Please give the entries again in full and exactly, without any picture.

--------------------------------

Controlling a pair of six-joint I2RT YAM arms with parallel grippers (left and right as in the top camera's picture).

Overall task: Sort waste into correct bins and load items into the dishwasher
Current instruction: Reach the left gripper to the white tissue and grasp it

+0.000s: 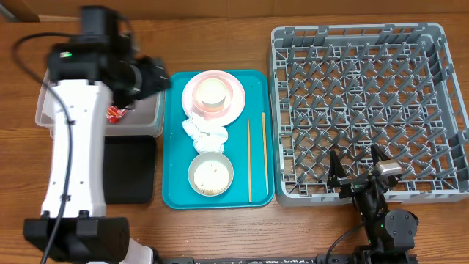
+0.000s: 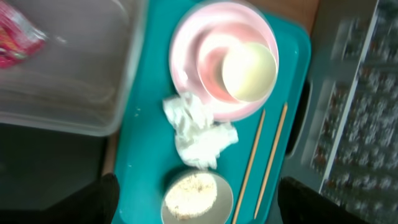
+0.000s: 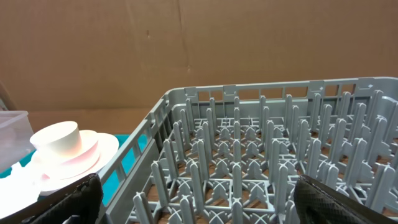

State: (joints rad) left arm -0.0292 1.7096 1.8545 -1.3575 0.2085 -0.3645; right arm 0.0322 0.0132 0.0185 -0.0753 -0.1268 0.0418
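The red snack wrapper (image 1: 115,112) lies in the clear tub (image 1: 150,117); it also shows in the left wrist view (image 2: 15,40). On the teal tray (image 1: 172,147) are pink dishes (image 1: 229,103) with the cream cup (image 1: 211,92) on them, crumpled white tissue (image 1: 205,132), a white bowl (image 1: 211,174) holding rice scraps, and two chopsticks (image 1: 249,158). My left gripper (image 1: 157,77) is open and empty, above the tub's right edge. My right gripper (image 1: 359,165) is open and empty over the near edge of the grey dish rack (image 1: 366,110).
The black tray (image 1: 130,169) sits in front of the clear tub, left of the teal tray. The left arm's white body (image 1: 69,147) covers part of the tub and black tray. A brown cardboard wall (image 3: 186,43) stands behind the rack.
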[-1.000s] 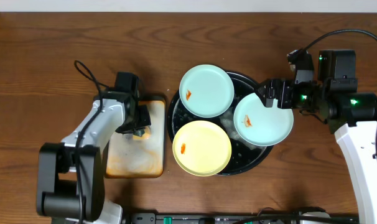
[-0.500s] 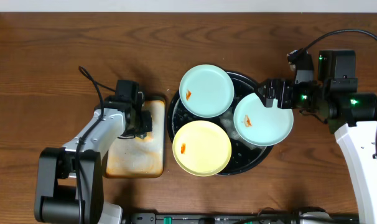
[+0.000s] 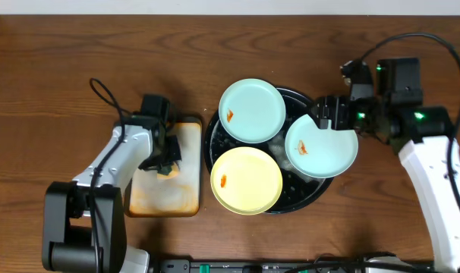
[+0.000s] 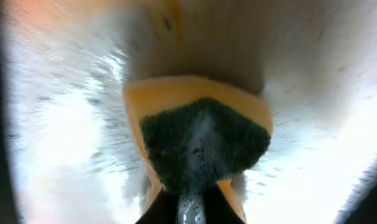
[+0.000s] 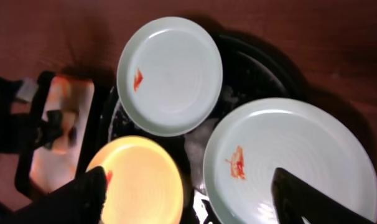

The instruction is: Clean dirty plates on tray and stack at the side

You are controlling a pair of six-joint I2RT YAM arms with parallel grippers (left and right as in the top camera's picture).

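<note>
Three plates lie in the round black tray (image 3: 307,192), which holds white foam. A mint plate (image 3: 251,111) with an orange smear is at the back. A second smeared mint plate (image 3: 321,145) is at the right and a yellow plate (image 3: 246,180) at the front. My right gripper (image 3: 326,115) is open and empty, hovering over the right mint plate's far edge. The right wrist view shows its jaws (image 5: 188,199) wide apart above the right mint plate (image 5: 294,165), the yellow plate (image 5: 135,180) and the back mint plate (image 5: 170,74). My left gripper (image 3: 168,161) is shut on an orange-and-green sponge (image 4: 198,143).
A smaller rectangular black-rimmed tray (image 3: 165,196) with an orange-stained white surface sits left of the round tray, under my left gripper; it also shows in the right wrist view (image 5: 64,124). Bare brown wood tabletop (image 3: 382,220) surrounds both. Cables trail from both arms.
My left gripper has slid toward the table's front over the small rectangular tray, sponge still in it. My right arm has shifted slightly left. The plates have not moved.
</note>
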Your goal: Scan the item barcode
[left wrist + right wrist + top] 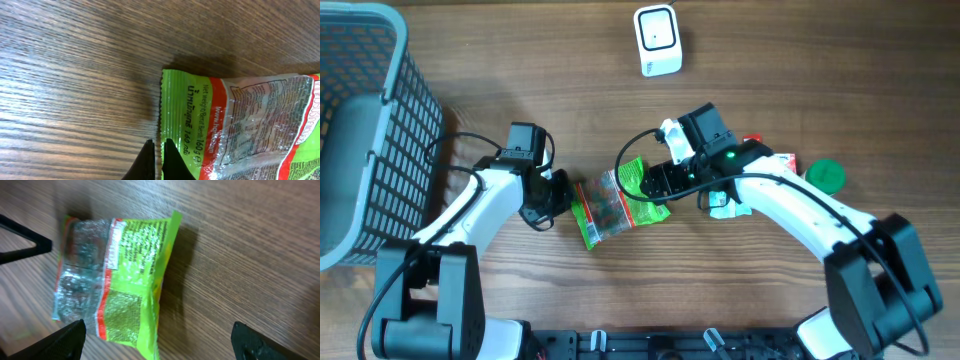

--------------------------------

= Result of the exercise =
Controlling a pair of six-joint I2RT YAM arms with parallel grippers (left and right as in the top camera's picture).

Overall task: Sort waste into correct bins and load items into the dishwasher
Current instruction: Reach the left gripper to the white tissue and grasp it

+0.000s: 
+0.000s: 
+0.000s: 

State: (joints rad) left arm -0.0292 1.7096 1.8545 -1.3575 0.2085 -0.3645; right arm 0.0322 0.0132 0.0185 -0.0753 -0.1268 0.0418
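The red snack wrapper (image 1: 115,112) lies in the clear tub (image 1: 150,117); it also shows in the left wrist view (image 2: 15,40). On the teal tray (image 1: 172,147) are pink dishes (image 1: 229,103) with the cream cup (image 1: 211,92) on them, crumpled white tissue (image 1: 205,132), a white bowl (image 1: 211,174) holding rice scraps, and two chopsticks (image 1: 249,158). My left gripper (image 1: 157,77) is open and empty, above the tub's right edge. My right gripper (image 1: 359,165) is open and empty over the near edge of the grey dish rack (image 1: 366,110).
The black tray (image 1: 130,169) sits in front of the clear tub, left of the teal tray. The left arm's white body (image 1: 69,147) covers part of the tub and black tray. A brown cardboard wall (image 3: 186,43) stands behind the rack.
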[-1.000s] 
[-0.500s] 
[+0.000s] 
[+0.000s] 
[+0.000s] 

The instruction is: Clean dirty plates on tray and stack at the side

You are controlling a pair of six-joint I2RT YAM arms with parallel grippers (left and right as in the top camera's picture).

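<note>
Three plates lie in the round black tray (image 3: 307,192), which holds white foam. A mint plate (image 3: 251,111) with an orange smear is at the back. A second smeared mint plate (image 3: 321,145) is at the right and a yellow plate (image 3: 246,180) at the front. My right gripper (image 3: 326,115) is open and empty, hovering over the right mint plate's far edge. The right wrist view shows its jaws (image 5: 188,199) wide apart above the right mint plate (image 5: 294,165), the yellow plate (image 5: 135,180) and the back mint plate (image 5: 170,74). My left gripper (image 3: 168,161) is shut on an orange-and-green sponge (image 4: 198,143).
A smaller rectangular black-rimmed tray (image 3: 165,196) with an orange-stained white surface sits left of the round tray, under my left gripper; it also shows in the right wrist view (image 5: 64,124). Bare brown wood tabletop (image 3: 382,220) surrounds both. Cables trail from both arms.
My left gripper has slid toward the table's front over the small rectangular tray, sponge still in it. My right arm has shifted slightly left. The plates have not moved.
</note>
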Your goal: Scan the item barcode
[left wrist + right wrist + top] 

The output requires no additions.